One of the largest and most difficult engineering projects ever undertaken, the canal had an enormous impact on shipping between the two oceans, replacing the long and treacherous route via the Drake Passage and Cape Horn at the southernmost tip of South America. A ship sailing from New York to San Francisco via the canal travels 9,500 km (5,900 mi), well under half the 22,500 km (14,000 mi) route around Cape Horn.
Construction of new Post-Panamax locks on the Pacific and Atlantic sides. The new locks complexes will have three chambers each with water-saving basins, a lateral filling and emptying system and rolling gates.
Pacific Access Channel
Excavation of the new Pacific Post-Panamax locks north access channel. The project requires the dry excavation of approximately 49 million cubic meters of material along 6.1 kilometers. Executed in four different phases (PACs 1 – 4).
Improvements to Navigational Channels
Involves dredging of the existing navigation channels to enable the safe navigation of Post-Panamax vessels through the expanded Canal.
Improvements to Water Supply
Calls for an increase of Gatun Lake’s maximum operating level by 45 centimeters to improve Canal water supply and draft dependability.
Excavation of the Pacific Access Channel Phase 1
This contract, which was concluded during the first quarter of 2010, was awarded to Panama-based Constructora Urbana S.A. (CUSA) on July 17, 2007, for a total of $41.1 million.

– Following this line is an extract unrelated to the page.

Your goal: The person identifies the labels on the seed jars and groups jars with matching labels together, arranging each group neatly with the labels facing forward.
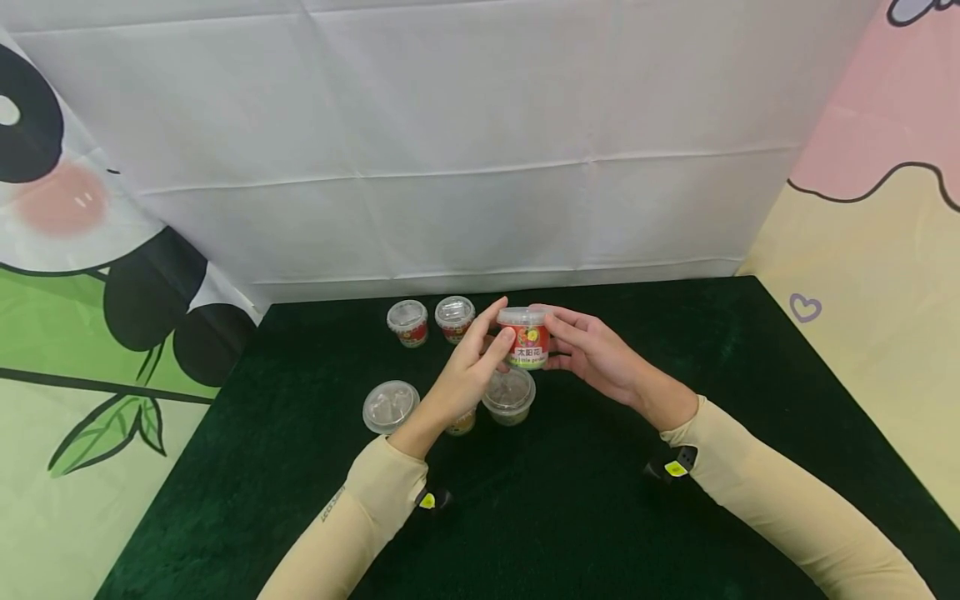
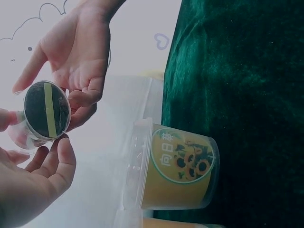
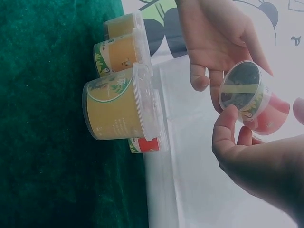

Activities included the leveling of Paraiso Hill, from its original 136 meters to 46 meters above sea level. In achieving this, CUSA removed a total of 7.3 million cubic meters of material. The contract also included the clearing of a total 146 hectares of firing ranges, also known as MEC (munitions and explosives of concern) areas, and the relocation of 3.4 kilometers of the Borinquen Road.
Excavation of the Pacific Access Channel Phase 2
Cilsa Panama – Minera Maria was responsible for the execution of the second dry excavation contract, which was completed during the first quarter of 2010. The contract was awarded on November 27, 2007, for a total of $25.5 million. Activities under the contract involved the removal of 7.4 million cubic meters of material, the 3.5-kilometer diversion of the Cocoli River and the relocation of 1.5 kilometers of the Borinquen Road. Construction of this road began in May 2008.
Excavation of the Pacific Access Channel Phase 3
The ACP awarded this contract on December 16, 2008, to Constructora Meco S.A., for a total of $36.6 million. This contract includes the excavation, removal and disposition of 8.2 million cubic meters of material, the leveling of Paraiso Hill from 46 to 27.5 meters above sea level and the clearing of 190 hectares of MEC areas.
Excavation of the Pacific Access Channel Phase 4
On January 7, 2010, the ACP awarded the fourth Pacific Access Channel dry-excavation contract (PAC-4) to consortium ICA-FCC-MECO, for a total of $267,798,795.99.